Monitoring and Logging
Implement comprehensive logging for your retry logic:
use log::{info, warn, error};
async fn fetch_with_logging(url: &str, max_retries: u32) -> Result<reqwest::Response, reqwest::Error> {
let client = reqwest::Client::new();
let mut attempt = 0;
loop {
info!("Attempting request to {} (attempt {})", url, attempt + 1);
match client.get(url).send().await {
Ok(response) => {
if response.status().is_success() {
info!("Successfully fetched {} after {} attempts", url, attempt + 1);
return Ok(response);
} else {
warn!("Request to {} failed with status: {}", url, response.status());
if attempt >= max_retries {
error!("Max retries exceeded for {}", url);
return Ok(response);
}
}
}
Err(e) => {
warn!("Request to {} failed with error: {}", url, e);
if attempt >= max_retries {
error!("Max retries exceeded for {} due to error: {}", url, e);
return Err(e);
}
}
}
attempt += 1;
let delay = Duration::from_millis(1000 * 2_u64.pow(attempt));
info!("Retrying {} in {:?}", url, delay);
sleep(delay).await;
}
}
Conclusion
Implementing robust retry logic with Reqwest is essential for building reliable web scraping applications.
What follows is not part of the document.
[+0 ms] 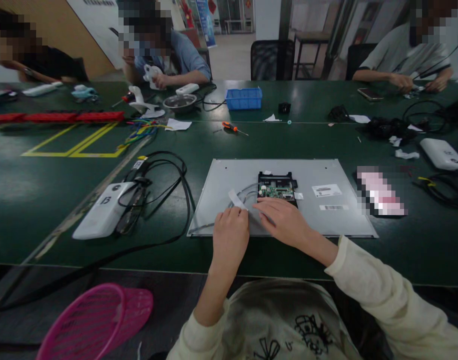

Whether you choose to implement custom retry mechanisms or use external crates like tokio-retry
, the key is to handle different types of errors appropriately, respect server limitations, and implement proper backoff strategies. By following these patterns and best practices, your Rust applications will be better equipped to handle the challenges of real-world web scraping scenarios.